Existen más evidencias sobre el microbioma y su influencia en el estado de ánimo, aunque la mayoría son en animales y los estudios no son 100% extrapolables a población humana, marcan un precedente para seguir estudiándolo y tratar de comprenderlo.

Microbioma y el gusto

Las alteraciones entre el microbioma y el gusto se han establecido mejor en ratones que en humanos, donde ratones que carecían de cepas microbianas en abundancia sobre-expresaron genes del gusto, que cambiaron su percepción en la lengua para aumentar los receptores del sabor de la grasa y, por ende, la necesidad de consumir más grasa. En otro estudio, los ratones que tenían predominancia por el sabor dulce tenían mayor cantidad de receptores en el intestino y la lengua de este sabor.

Nervio vago

En cuanto al nervio vago se ha documentado que los microbios intestinales pueden manipular la conducta alimentaria. Este nervio conecta aproximadamente 100 millones de neuronas del sistema nervioso entérico (sistema nervioso localizado en el estómago) a la base del cerebro en la médula. Estos nervios entéricos (estomacales) tienen receptores que reaccionan a la presencia de bacterias en particular y bien sabemos que el nervio vago ha establecido una estrecha relación entre los comportamientos alimentarios y el aumento de peso (a partir de grasa corporal); los mismos estudios sugieren que son neuroquímicos adrenérgicos los que alteran la función del nervio vago y estos neuroquímicos provienen del microbioma.

Hormonas

Si de hormonas hablamos, sabemos que aproximadamente el 50% de la dopamina y serotonina tienen una fuente intestinal; cepas como Escherichia Coli, Bacillus Cereus, Bacillus Mycoides, entre otros, producen dopamina, que sabemos que es un neurotransmisor implicado en el ciclo hambre-saciedad pero, sobre todo, en los circuitos de recompensa ante alimentos de alta palatabilidad. Por otro lado, bacterias que se encuentran en la leche materna y el yogurt producen neuroquímcos como histamina y GABA, éste ultimo muy caraterístico en fármacos ansiolíticos como las benzodiazepinas. Los estudios que relacionan las hormonas involucradas en el apetito han sido realizados en ratones pero, insisto, pueden ser un precedente para el estudio en humanos, cepas como los Lactobacillus han demostrado reducir las hormonas inducidas por el hambre como la AgPR y el neuropéptido en el hipotálamo y, ésto, como consecuencia, afecta la actividad del nervio vago como ya comentamos.

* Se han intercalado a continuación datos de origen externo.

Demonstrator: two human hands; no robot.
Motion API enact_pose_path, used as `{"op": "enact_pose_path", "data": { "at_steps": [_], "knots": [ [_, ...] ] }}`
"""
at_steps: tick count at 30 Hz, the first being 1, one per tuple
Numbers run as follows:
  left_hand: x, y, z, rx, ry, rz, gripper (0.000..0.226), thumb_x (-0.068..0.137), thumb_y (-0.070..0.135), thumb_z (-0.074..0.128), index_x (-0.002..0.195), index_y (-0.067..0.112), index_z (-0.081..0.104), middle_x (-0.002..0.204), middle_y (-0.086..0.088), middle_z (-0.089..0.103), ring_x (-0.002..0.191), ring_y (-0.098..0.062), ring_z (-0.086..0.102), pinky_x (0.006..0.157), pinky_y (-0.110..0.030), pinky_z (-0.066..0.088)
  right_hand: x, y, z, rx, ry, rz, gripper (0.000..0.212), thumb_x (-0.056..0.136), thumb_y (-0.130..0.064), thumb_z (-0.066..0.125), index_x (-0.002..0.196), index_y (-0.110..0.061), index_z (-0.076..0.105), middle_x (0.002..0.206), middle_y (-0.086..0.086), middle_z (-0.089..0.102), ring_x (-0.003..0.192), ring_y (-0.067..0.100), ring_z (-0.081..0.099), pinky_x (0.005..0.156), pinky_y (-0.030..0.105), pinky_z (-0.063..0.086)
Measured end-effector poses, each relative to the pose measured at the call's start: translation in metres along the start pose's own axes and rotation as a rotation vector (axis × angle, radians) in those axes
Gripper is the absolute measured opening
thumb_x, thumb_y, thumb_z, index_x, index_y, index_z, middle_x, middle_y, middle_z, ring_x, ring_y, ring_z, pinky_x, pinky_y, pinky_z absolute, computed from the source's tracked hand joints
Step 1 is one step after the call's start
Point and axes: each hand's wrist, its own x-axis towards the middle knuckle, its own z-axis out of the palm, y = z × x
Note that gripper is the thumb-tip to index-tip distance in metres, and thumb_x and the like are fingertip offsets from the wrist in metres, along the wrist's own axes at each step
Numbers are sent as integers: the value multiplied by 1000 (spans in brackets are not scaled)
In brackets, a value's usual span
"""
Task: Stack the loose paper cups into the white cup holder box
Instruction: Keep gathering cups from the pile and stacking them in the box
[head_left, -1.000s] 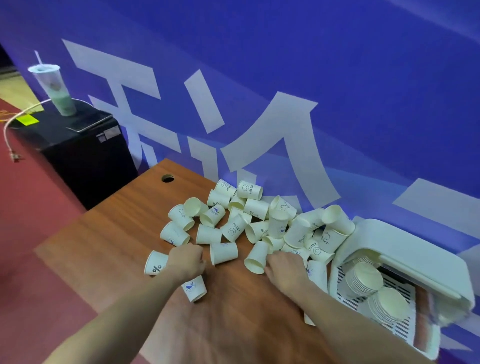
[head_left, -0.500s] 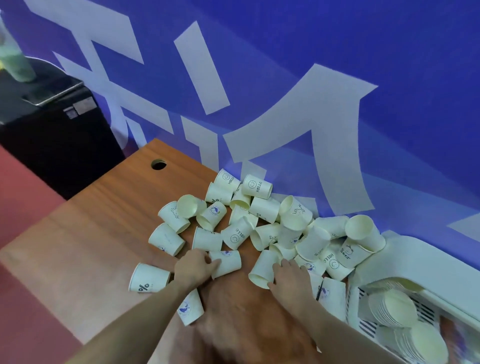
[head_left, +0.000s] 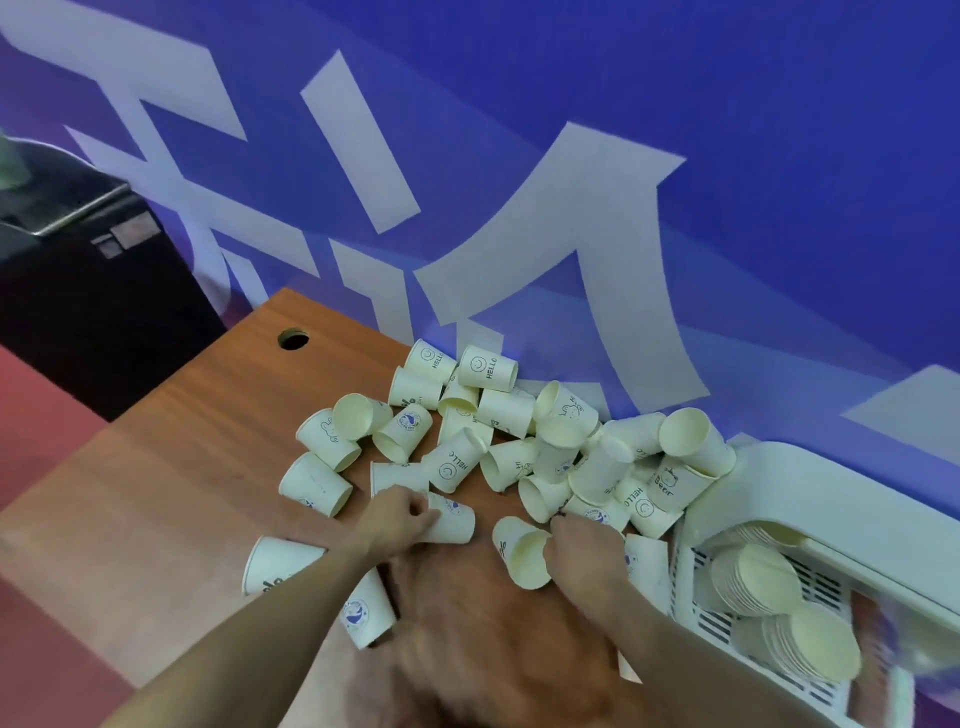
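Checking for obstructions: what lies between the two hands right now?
In the head view, only bare wooden tabletop separates the cup in the left hand from the cup at the right hand.

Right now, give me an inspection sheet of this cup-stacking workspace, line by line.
Surface: wooden table with a round hole.
Job's things: loose paper cups heaped on their sides; white cup holder box open, with nested stacks inside.
Clutter: nothing seen.
Grippers: left hand grips a lying cup; right hand grips another cup.
Cables: nothing seen.
Surroundings: blue wall with white lettering; black cabinet; red floor.
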Motion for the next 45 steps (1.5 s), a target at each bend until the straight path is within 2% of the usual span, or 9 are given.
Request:
{"op": "enact_pose_path", "data": {
  "at_steps": [3,5,9,12,21,26,36,41,45],
  "knots": [
    [-17,20,-5,159,14,54,29,87,40,62,65,21,58,70,8,58,67,-7,53,57,-25,37,-18,15,-4,77,76,62,30,91,-23,42,63,-23,30,65,-6,39,73,18,48,64,29,33],
    [-28,34,-4,260,28,96,27,86,42,60,71,21,59,77,7,60,74,-10,55,57,-25,37,-29,24,-9,128,79,112,31,89,-26,43,61,-24,29,62,-6,34,73,20,52,62,29,34],
    [-51,68,-1,415,89,248,24,93,42,52,83,21,57,89,7,57,85,-15,57,66,-27,39,-58,48,-27,222,163,168,21,87,-33,44,72,-20,47,77,-2,57,76,21,58,61,30,38],
    [-65,95,5,488,121,368,21,96,41,48,86,23,54,96,6,53,92,-18,58,71,-28,39,-79,70,-35,284,219,222,23,85,-35,46,79,-16,57,81,0,63,76,21,59,62,30,45],
    [-92,190,46,598,145,644,27,97,41,45,104,21,62,101,3,63,94,-21,61,69,-32,42,-147,148,-47,479,311,446,24,82,-39,51,68,-18,52,80,5,66,79,28,62,68,33,49],
    [-106,244,76,618,146,803,28,98,42,44,102,23,64,94,5,62,88,-19,60,70,-32,45,-181,193,-46,562,414,570,29,78,-38,54,59,-17,49,66,3,62,67,26,59,62,31,47],
    [-133,323,144,675,119,1056,28,99,40,42,106,24,65,99,4,64,87,-23,63,70,-34,47,-224,274,-34,600,535,747,33,80,-41,51,57,-20,41,70,10,64,69,32,60,67,36,53],
    [-138,340,174,803,118,1112,31,99,39,40,104,21,65,100,2,63,89,-26,63,63,-30,35,-233,296,-28,641,537,776,34,81,-41,53,56,-17,48,65,6,62,66,30,60,62,34,50],
    [-136,348,190,912,81,1107,35,101,38,37,100,16,64,99,-4,63,85,-32,63,65,-34,42,-233,308,-22,654,521,783,35,81,-40,53,54,-19,45,67,7,62,69,31,60,63,34,48]
  ]
}}
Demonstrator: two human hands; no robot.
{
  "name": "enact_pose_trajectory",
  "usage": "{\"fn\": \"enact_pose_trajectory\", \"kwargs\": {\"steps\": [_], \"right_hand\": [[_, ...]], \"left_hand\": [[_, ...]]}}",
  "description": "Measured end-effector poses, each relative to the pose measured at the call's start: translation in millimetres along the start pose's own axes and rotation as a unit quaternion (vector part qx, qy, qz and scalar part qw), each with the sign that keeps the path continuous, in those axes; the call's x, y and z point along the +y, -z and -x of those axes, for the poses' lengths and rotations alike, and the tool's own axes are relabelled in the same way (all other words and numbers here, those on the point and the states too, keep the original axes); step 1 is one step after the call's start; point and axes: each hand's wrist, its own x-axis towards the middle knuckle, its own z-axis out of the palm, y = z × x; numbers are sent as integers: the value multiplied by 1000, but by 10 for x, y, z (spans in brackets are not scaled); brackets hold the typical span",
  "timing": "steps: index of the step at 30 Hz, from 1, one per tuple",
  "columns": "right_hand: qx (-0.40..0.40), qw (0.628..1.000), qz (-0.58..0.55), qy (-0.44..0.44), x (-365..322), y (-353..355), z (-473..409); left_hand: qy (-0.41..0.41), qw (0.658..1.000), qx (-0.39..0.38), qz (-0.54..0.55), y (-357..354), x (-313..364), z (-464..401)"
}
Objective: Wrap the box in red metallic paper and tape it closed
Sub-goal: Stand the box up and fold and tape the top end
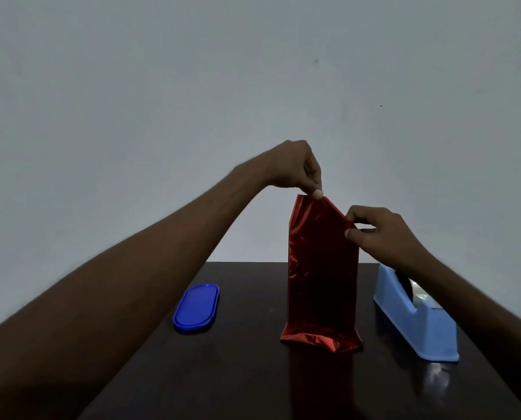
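Upright on the dark desk [253, 374] stands the box, fully sheathed in red metallic paper [322, 274], so that no bare surface of the box itself is seen. At the foot of the wrapped box the paper is flared outward and crumpled against the desk. Above the box the paper is drawn up into a peak, its right edge slanting downward.

The tip of that peak is pinched by the left hand [295, 168], thumb and fingertips closed on the paper from above. The lower end of the slanted right edge is pinched by the right hand [380, 231], its fingers curled onto the fold at the upper right corner of the wrapped box.

Left of the wrapped box, well apart from it, a blue oval lid [197, 307] is laid flat on the desk. Right of the wrapped box, near it but not touching, a light blue tape dispenser [416, 319] is set lengthwise; its roll is partly hidden behind the right forearm. Behind the wrapped box a plain grey wall [162, 86] is seen.
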Motion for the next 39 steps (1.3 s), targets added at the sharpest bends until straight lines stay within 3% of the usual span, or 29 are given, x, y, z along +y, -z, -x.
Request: {"fn": "enact_pose_trajectory", "kwargs": {"steps": [3, 5, 8, 13, 18, 22, 26, 30, 33, 36, 39], "right_hand": [[3, 1000, 0, -1, -24, -15, 1], [4, 1000, -1, -4, -33, -28, -4], [10, 1000, -4, -6, -40, -56, -2], [20, 1000, -14, 2, -64, -112, 57], [42, 999, -3, 6, -72, -151, 62], [41, 999, 6, 9, -39, -138, 68], [34, 999, 0, 7, -15, -122, 64], [33, 999, -22, 7, -29, -132, 67], [24, 999, -30, 7, -63, -138, 47], [22, 999, -38, 6, -69, -120, 41], [20, 999, -31, 1, -73, -95, 43]], "left_hand": [[19, 997, -81, 3, 43, -26, 37], [31, 990, -121, -70, -48, -65, 41], [36, 988, -88, -122, -69, -128, 61], [79, 996, -23, -32, 196, -175, 90], [174, 980, -87, 37, -125, -34, -200], [231, 955, -181, -47, -376, 53, -465], [238, 949, -146, -146, -342, -35, -576], [272, 949, -140, -74, -109, -248, -500], [256, 961, -103, -29, 7, -318, -369], [159, 984, -45, 63, 110, -222, -214], [68, 987, -122, 81, 130, 51, -14]]}}
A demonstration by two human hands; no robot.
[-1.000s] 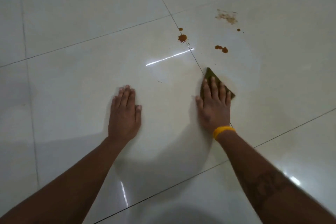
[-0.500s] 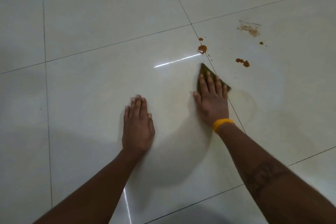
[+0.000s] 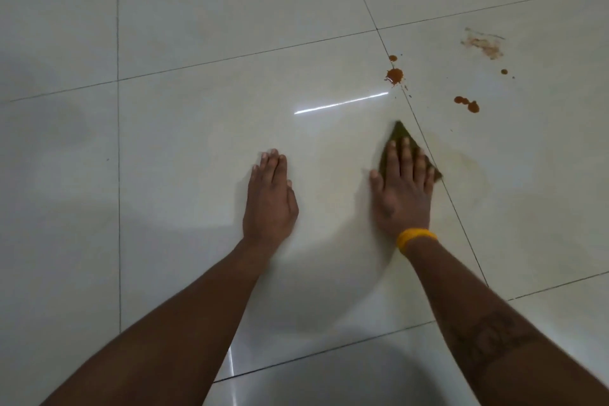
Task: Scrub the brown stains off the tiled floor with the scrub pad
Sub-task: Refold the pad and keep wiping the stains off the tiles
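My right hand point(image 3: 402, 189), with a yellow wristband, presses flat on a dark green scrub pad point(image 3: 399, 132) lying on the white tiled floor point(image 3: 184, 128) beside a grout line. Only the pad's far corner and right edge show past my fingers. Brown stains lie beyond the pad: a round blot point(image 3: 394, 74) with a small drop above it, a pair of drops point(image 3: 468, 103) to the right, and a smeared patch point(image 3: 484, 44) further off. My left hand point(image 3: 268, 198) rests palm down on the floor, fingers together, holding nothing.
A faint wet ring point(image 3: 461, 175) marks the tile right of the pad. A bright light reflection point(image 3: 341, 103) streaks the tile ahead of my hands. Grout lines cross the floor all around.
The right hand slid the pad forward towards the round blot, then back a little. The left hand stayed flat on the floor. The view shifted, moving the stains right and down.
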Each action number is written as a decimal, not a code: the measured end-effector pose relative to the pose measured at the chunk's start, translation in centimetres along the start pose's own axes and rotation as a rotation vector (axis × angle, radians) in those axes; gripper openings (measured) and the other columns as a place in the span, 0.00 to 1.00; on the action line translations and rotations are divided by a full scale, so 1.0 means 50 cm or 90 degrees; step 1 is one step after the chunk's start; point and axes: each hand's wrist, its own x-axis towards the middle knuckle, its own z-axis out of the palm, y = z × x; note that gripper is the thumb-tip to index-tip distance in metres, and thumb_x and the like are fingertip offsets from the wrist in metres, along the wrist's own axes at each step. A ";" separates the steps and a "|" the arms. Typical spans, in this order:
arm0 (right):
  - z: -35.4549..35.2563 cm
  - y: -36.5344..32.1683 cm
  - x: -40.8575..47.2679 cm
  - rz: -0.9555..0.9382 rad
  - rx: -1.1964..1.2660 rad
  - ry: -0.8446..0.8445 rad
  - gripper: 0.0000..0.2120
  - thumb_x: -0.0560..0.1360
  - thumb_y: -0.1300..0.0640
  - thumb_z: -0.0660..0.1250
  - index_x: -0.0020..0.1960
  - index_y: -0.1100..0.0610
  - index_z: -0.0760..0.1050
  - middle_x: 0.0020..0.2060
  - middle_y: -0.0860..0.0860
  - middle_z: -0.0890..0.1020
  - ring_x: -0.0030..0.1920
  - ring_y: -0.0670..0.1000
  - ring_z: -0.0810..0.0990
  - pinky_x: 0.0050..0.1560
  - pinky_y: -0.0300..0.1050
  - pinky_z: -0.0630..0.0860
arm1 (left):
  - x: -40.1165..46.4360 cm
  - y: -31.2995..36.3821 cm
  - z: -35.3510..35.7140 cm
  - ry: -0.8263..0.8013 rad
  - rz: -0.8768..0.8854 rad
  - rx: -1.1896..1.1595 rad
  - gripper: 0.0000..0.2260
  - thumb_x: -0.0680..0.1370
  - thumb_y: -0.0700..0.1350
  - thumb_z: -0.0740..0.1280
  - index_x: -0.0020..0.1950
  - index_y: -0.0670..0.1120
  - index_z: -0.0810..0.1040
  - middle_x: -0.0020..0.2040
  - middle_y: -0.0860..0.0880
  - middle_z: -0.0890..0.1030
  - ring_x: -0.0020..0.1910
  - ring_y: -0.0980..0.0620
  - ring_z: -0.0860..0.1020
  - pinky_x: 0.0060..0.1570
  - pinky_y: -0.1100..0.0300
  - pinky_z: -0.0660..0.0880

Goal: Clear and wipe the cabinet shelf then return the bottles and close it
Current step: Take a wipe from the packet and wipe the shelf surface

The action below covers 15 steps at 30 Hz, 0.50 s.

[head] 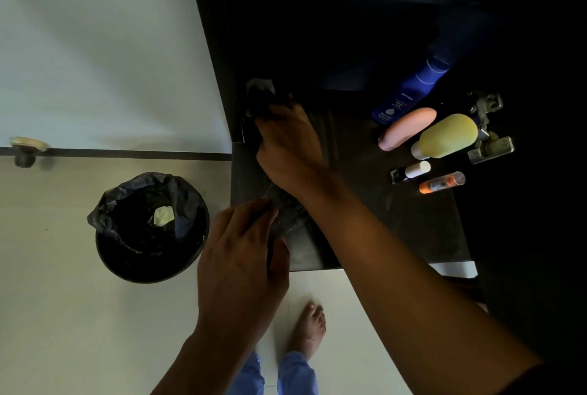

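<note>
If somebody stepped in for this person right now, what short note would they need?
Right hand: pressing a dark cloth at the shelf's left end.
Left hand: at the front edge, on dark crinkled plastic; grip unclear.
Bottles: blue Nivea bottle, peach bottle, yellow bottle and two small tubes grouped on the shelf's right side.
Done: wiping begun.
Left: finish wiping, arrange the bottles, close the cabinet.

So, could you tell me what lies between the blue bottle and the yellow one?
A pink bottle lies between the blue bottle and yellow bottle, in the head view.
</note>
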 end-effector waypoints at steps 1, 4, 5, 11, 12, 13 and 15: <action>-0.001 0.012 -0.006 -0.006 -0.004 0.010 0.25 0.80 0.61 0.57 0.78 0.58 0.68 0.73 0.55 0.75 0.76 0.56 0.69 0.80 0.51 0.56 | 0.000 -0.001 -0.001 0.001 -0.001 -0.001 0.19 0.75 0.41 0.76 0.66 0.44 0.82 0.63 0.48 0.82 0.61 0.50 0.74 0.59 0.67 0.64; -0.003 0.072 -0.024 0.059 0.036 0.086 0.31 0.76 0.54 0.48 0.74 0.62 0.73 0.72 0.58 0.77 0.75 0.56 0.72 0.81 0.54 0.53 | -0.001 -0.003 -0.002 -0.001 -0.001 0.003 0.20 0.75 0.41 0.76 0.68 0.44 0.82 0.65 0.47 0.82 0.63 0.48 0.75 0.61 0.65 0.64; -0.005 0.093 -0.031 0.087 0.040 0.098 0.34 0.75 0.53 0.46 0.75 0.63 0.72 0.73 0.59 0.76 0.76 0.57 0.71 0.82 0.55 0.54 | -0.002 -0.004 -0.001 -0.003 -0.003 0.004 0.20 0.76 0.42 0.75 0.68 0.44 0.82 0.66 0.48 0.82 0.63 0.47 0.76 0.62 0.64 0.65; -0.010 0.137 -0.057 0.175 0.027 0.168 0.30 0.77 0.55 0.51 0.74 0.66 0.71 0.73 0.62 0.75 0.76 0.61 0.71 0.81 0.57 0.58 | -0.002 0.000 -0.007 -0.006 -0.018 -0.014 0.19 0.77 0.44 0.74 0.68 0.45 0.82 0.66 0.49 0.82 0.62 0.51 0.74 0.60 0.67 0.63; -0.003 0.131 -0.054 0.176 0.025 0.172 0.32 0.76 0.54 0.49 0.74 0.67 0.71 0.72 0.63 0.75 0.76 0.61 0.71 0.81 0.58 0.58 | -0.002 0.001 -0.008 -0.008 -0.017 -0.018 0.20 0.77 0.43 0.74 0.69 0.45 0.82 0.66 0.49 0.82 0.61 0.51 0.73 0.60 0.69 0.61; 0.005 0.122 -0.050 0.171 0.030 0.171 0.33 0.76 0.52 0.47 0.74 0.67 0.71 0.72 0.63 0.75 0.76 0.61 0.71 0.81 0.58 0.58 | -0.002 0.001 -0.009 -0.010 -0.015 -0.022 0.20 0.76 0.43 0.75 0.69 0.45 0.81 0.66 0.48 0.82 0.61 0.52 0.72 0.60 0.70 0.59; 0.019 0.098 -0.040 0.138 0.055 0.167 0.33 0.75 0.54 0.47 0.74 0.67 0.72 0.72 0.62 0.76 0.75 0.61 0.71 0.81 0.57 0.58 | -0.002 0.001 -0.011 -0.010 -0.011 -0.026 0.21 0.76 0.43 0.75 0.69 0.45 0.81 0.66 0.48 0.82 0.61 0.52 0.72 0.59 0.70 0.58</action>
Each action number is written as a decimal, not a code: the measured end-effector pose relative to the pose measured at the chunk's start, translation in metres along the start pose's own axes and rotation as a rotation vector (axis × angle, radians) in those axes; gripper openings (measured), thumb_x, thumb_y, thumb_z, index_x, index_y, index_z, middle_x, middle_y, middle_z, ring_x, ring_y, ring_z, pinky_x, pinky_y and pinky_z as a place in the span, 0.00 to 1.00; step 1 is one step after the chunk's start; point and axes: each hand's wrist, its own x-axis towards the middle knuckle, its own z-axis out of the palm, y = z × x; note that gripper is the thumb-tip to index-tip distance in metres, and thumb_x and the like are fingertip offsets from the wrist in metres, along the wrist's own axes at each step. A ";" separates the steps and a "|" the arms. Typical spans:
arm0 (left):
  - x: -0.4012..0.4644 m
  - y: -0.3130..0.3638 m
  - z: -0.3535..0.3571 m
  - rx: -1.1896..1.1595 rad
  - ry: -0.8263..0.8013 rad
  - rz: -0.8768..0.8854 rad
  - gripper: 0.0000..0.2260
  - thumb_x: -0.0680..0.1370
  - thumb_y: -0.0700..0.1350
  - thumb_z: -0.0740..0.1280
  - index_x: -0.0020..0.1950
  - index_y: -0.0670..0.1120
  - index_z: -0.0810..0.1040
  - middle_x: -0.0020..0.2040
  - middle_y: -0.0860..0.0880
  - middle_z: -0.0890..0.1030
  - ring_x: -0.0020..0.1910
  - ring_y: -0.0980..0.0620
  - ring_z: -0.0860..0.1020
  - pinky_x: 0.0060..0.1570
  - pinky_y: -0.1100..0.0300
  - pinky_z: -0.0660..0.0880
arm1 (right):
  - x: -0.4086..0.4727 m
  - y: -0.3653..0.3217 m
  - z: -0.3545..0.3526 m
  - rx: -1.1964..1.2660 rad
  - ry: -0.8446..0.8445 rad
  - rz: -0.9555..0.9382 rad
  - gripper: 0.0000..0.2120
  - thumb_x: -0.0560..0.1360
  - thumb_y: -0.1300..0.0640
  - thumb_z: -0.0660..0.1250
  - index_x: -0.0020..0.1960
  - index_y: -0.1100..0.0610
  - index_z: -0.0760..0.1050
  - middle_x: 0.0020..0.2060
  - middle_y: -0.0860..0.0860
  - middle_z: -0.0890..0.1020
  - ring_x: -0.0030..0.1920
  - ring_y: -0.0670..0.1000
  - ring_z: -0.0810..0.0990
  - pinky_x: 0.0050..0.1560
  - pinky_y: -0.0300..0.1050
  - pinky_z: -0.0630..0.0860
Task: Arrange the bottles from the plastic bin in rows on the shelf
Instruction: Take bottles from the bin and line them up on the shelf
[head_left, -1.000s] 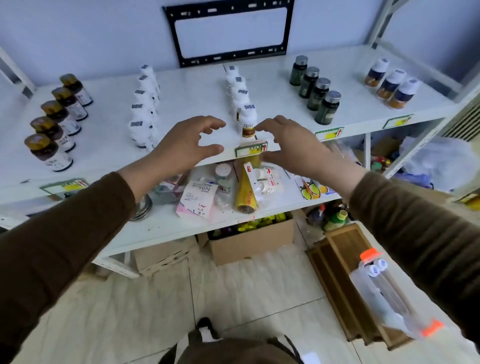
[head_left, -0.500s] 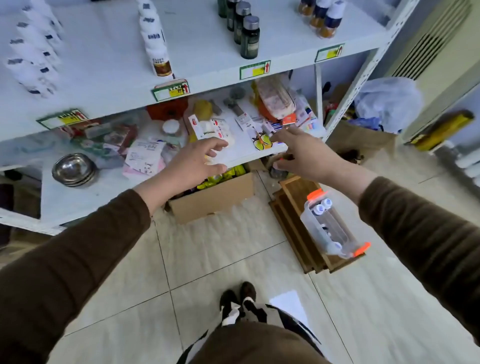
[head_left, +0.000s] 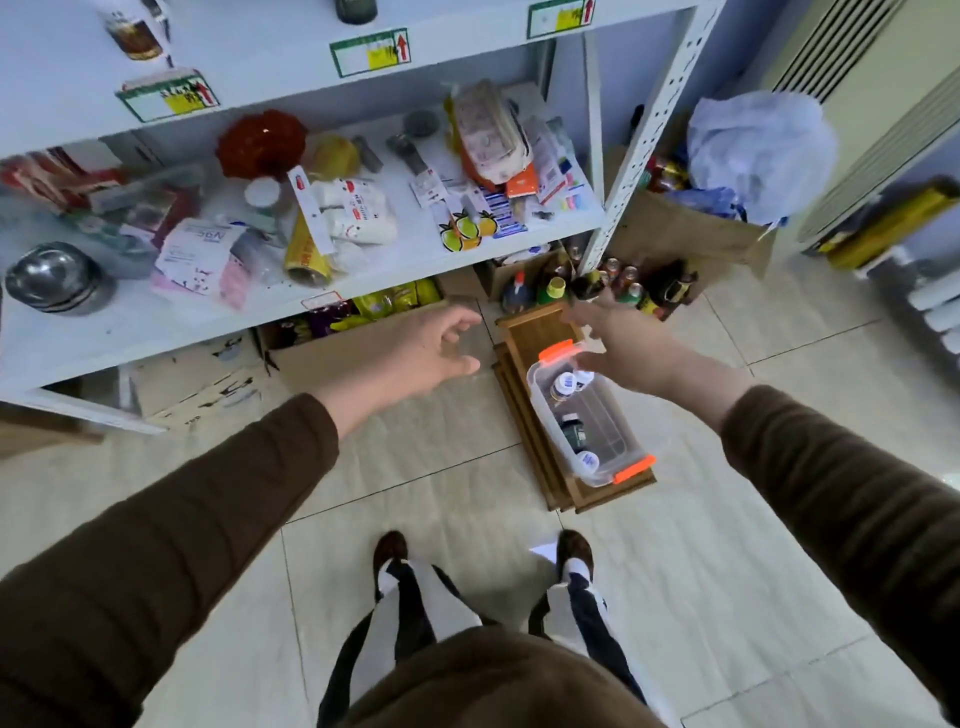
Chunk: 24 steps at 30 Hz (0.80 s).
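One plastic bin (head_left: 618, 441), four bottles (head_left: 563, 386) inside.

We are seeing the plastic bin (head_left: 613, 441) sitting on a wooden tray (head_left: 535, 332) on the floor, bottles (head_left: 573, 431) lying inside it. At eleven o'clock from it the shelf (head_left: 395, 244) is standing, a cardboard box (head_left: 332, 353) tucked beneath.
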 end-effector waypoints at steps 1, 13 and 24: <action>0.007 0.010 0.020 -0.028 0.002 -0.019 0.25 0.73 0.49 0.76 0.68 0.59 0.73 0.65 0.54 0.77 0.60 0.56 0.76 0.60 0.49 0.77 | -0.003 0.022 0.007 0.016 -0.026 0.000 0.24 0.74 0.54 0.71 0.69 0.54 0.70 0.62 0.55 0.76 0.59 0.57 0.78 0.53 0.48 0.73; 0.101 0.051 0.195 -0.003 -0.026 -0.164 0.23 0.75 0.48 0.74 0.69 0.48 0.74 0.65 0.49 0.79 0.60 0.50 0.78 0.59 0.54 0.75 | 0.028 0.187 0.112 0.163 -0.185 0.140 0.20 0.77 0.55 0.65 0.69 0.53 0.70 0.60 0.56 0.77 0.60 0.58 0.77 0.58 0.49 0.73; 0.198 -0.014 0.340 0.123 -0.213 -0.441 0.20 0.82 0.43 0.62 0.71 0.35 0.66 0.66 0.37 0.75 0.64 0.38 0.75 0.57 0.52 0.71 | 0.119 0.219 0.231 0.137 -0.163 0.143 0.21 0.75 0.64 0.60 0.68 0.58 0.70 0.64 0.60 0.72 0.59 0.63 0.75 0.58 0.53 0.73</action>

Un estudio muy en particular, que proviene del artículo principal, compara el microbioma de unos gemelos, donde uno de ellos presenta obesidad y el otro no. Al observar y analizar la cantidad de cepas del gemelo con obesidad, se concluyó que era menos diversa que el del gemelo sin problemas de grasa corporal, lo que lanzó la hipótesis de que una menor variedad de cepas puede conducir a un mal comportamiento alimentario y a un aumento de peso.

En otro artículo analizaremos cuáles son las propuestas de los autores ante esta situación.

Bibliografía:

1. Alcock, J., Maley, C. C., and Aktipis, C. (2014). Is eating behavior manipulated by the gastrointestinal microbiota? Evolutionary pressures and potential mechanisms. Bioessays 36, 940–949.